▶ [Requirement] The listing below contains a span that opens with the line containing "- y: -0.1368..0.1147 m" and closes with the line containing "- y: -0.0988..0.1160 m". Return that span exactly.

▶ [Provided data]
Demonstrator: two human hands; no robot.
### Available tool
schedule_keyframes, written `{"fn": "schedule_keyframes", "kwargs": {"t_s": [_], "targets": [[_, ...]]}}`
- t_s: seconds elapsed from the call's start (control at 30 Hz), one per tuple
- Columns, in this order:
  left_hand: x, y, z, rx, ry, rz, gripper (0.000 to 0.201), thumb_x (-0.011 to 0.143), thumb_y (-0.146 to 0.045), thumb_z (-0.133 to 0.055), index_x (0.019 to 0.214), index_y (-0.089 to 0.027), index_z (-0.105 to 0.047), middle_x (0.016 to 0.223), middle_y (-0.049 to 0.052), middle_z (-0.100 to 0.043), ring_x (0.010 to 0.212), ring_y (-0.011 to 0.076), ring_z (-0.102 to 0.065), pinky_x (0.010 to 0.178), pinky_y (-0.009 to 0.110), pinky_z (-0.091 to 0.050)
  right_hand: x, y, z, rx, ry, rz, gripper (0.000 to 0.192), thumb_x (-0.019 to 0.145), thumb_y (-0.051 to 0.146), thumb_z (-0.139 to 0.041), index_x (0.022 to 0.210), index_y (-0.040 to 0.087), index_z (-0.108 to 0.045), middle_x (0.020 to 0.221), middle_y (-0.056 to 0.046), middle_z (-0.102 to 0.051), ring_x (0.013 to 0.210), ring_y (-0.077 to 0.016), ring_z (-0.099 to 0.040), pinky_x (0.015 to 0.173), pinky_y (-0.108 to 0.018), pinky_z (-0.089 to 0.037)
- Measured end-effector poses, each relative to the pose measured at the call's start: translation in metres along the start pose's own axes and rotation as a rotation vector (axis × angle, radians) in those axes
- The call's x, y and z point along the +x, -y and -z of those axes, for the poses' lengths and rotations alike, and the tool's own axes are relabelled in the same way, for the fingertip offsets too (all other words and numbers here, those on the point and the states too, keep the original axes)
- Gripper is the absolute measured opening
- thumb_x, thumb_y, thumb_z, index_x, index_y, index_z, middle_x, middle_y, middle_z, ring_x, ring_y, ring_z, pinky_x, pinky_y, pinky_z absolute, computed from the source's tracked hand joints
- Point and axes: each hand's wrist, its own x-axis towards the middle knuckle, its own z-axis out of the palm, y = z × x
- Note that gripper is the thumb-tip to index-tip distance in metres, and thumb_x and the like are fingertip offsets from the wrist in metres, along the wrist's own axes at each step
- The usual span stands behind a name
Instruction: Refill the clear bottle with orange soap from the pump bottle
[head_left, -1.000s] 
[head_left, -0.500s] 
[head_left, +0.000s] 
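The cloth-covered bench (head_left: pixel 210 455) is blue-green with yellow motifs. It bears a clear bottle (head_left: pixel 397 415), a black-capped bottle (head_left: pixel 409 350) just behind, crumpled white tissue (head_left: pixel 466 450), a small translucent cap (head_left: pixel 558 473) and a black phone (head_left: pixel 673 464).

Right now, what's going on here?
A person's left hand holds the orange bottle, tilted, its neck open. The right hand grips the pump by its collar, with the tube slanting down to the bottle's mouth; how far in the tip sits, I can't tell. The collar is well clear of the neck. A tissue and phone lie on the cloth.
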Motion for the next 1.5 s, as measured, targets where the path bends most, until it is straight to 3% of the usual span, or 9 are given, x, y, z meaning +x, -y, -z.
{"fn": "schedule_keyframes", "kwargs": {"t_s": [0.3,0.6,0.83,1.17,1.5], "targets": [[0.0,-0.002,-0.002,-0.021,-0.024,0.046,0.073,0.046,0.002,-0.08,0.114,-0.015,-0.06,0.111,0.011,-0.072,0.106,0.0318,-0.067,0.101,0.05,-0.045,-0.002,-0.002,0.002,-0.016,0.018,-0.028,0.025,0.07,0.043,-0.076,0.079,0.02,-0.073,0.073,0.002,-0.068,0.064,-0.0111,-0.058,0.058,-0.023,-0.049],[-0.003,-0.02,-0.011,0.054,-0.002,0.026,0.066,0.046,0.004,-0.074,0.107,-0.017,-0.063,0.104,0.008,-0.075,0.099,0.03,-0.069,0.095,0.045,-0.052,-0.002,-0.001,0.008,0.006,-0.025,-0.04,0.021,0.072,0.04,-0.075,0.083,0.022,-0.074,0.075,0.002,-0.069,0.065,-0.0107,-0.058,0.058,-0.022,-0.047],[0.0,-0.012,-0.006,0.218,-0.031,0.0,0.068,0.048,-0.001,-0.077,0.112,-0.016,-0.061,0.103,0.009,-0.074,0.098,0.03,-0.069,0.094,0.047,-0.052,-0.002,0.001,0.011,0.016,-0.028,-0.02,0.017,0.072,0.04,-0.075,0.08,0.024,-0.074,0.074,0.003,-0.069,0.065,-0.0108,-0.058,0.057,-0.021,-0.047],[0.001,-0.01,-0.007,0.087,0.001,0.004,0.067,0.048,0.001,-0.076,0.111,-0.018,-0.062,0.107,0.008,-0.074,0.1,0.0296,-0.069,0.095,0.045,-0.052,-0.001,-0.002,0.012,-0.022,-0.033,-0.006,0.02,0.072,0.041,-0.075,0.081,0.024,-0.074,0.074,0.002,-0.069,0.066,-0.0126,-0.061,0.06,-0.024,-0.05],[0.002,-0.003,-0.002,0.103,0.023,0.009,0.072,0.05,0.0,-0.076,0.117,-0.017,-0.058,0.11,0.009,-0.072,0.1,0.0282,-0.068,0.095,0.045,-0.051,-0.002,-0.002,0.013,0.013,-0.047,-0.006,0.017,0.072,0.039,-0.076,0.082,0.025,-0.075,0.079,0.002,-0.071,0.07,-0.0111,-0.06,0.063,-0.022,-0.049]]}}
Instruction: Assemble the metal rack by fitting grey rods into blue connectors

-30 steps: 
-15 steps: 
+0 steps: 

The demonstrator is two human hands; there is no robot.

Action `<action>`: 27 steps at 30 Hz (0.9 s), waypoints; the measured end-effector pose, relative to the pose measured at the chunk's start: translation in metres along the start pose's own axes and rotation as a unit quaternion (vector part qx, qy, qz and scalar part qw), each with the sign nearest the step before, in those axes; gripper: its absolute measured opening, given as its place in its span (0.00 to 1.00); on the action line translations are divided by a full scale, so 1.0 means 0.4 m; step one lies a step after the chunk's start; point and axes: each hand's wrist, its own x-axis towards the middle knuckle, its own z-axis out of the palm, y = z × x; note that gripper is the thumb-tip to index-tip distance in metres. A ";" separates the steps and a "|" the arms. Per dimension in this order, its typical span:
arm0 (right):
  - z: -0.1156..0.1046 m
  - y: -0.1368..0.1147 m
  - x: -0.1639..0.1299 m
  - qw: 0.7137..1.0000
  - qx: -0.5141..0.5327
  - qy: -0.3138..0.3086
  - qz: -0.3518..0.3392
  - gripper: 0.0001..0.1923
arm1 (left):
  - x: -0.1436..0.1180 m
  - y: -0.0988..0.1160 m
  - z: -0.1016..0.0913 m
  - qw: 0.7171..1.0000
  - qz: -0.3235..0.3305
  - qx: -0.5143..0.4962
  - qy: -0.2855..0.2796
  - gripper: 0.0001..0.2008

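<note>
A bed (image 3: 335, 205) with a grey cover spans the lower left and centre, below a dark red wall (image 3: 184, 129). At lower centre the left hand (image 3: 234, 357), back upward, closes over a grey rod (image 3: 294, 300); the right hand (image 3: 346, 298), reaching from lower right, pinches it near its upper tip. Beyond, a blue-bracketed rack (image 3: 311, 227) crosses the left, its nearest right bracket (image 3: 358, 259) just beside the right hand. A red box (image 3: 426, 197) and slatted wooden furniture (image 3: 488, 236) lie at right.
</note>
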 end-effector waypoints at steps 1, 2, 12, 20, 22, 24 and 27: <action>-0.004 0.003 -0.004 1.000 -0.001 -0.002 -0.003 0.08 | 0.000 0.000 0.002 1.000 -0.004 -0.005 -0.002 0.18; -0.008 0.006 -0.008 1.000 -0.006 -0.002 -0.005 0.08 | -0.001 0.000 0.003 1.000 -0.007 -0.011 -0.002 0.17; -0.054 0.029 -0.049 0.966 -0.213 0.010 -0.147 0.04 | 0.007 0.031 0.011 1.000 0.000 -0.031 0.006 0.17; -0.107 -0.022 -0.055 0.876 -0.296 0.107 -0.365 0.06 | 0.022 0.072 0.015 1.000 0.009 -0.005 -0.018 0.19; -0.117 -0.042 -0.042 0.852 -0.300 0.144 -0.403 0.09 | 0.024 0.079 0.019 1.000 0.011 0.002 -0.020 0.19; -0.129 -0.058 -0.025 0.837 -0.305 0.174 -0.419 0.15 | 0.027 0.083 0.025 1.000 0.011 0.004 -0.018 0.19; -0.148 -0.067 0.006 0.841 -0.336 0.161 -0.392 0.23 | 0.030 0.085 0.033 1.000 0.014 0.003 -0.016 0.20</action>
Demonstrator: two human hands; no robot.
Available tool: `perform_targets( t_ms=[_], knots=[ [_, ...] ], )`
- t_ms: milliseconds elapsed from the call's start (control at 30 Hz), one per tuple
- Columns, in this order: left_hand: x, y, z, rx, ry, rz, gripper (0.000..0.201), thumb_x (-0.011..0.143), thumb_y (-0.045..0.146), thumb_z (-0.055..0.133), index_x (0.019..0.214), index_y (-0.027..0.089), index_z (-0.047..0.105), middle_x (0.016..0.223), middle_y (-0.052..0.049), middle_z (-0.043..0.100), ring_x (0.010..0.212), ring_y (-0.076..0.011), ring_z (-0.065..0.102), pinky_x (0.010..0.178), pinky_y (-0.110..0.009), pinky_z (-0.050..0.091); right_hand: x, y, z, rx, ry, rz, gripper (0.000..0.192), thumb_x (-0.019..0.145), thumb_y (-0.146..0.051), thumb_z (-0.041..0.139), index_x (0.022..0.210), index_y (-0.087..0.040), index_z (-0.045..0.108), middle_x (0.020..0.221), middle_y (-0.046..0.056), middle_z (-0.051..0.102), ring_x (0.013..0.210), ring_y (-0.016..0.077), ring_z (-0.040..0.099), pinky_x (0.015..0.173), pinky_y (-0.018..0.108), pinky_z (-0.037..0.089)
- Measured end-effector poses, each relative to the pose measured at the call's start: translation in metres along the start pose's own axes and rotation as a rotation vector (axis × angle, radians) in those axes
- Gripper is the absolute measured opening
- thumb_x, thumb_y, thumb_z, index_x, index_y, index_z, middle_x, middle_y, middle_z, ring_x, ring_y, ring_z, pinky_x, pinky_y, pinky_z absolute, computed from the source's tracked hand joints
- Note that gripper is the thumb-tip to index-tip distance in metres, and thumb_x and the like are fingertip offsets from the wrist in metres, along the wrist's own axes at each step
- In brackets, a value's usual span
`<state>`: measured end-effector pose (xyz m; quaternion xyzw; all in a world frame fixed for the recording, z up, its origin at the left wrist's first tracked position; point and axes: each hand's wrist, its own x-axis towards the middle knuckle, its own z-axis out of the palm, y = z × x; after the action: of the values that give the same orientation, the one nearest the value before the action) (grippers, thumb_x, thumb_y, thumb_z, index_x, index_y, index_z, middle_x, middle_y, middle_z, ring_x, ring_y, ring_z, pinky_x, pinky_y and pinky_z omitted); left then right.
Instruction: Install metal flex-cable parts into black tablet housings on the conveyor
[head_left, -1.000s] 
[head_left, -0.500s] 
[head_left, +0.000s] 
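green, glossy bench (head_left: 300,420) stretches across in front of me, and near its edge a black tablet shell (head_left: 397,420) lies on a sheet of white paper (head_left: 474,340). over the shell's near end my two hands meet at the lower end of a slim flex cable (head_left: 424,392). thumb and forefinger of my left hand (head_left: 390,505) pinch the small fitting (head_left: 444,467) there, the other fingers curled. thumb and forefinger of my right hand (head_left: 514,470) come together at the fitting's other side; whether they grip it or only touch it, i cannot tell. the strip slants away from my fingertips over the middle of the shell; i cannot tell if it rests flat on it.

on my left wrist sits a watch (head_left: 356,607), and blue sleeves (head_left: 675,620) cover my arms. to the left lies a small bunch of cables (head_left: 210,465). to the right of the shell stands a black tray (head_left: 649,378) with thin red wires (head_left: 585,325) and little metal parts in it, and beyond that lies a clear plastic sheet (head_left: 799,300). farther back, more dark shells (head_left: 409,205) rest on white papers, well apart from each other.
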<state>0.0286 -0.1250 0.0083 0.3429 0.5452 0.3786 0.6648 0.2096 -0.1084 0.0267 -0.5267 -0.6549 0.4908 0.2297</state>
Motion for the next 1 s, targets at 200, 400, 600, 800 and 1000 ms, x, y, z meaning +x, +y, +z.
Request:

▶ [Exercise response]
  - y: -0.1368..0.1147 m
  - x: -0.1639..0.1299 m
  - qw: 0.7137..1.0000
  - qx: -0.5141..0.5327
  - qy: -0.3138..0.3086
  - qz: -0.3518..0.3392
  - gripper: 0.0001..0.1923
arm1 (left):
  - x: -0.1436..0.1180 m
  - y: -0.0988..0.1160 m

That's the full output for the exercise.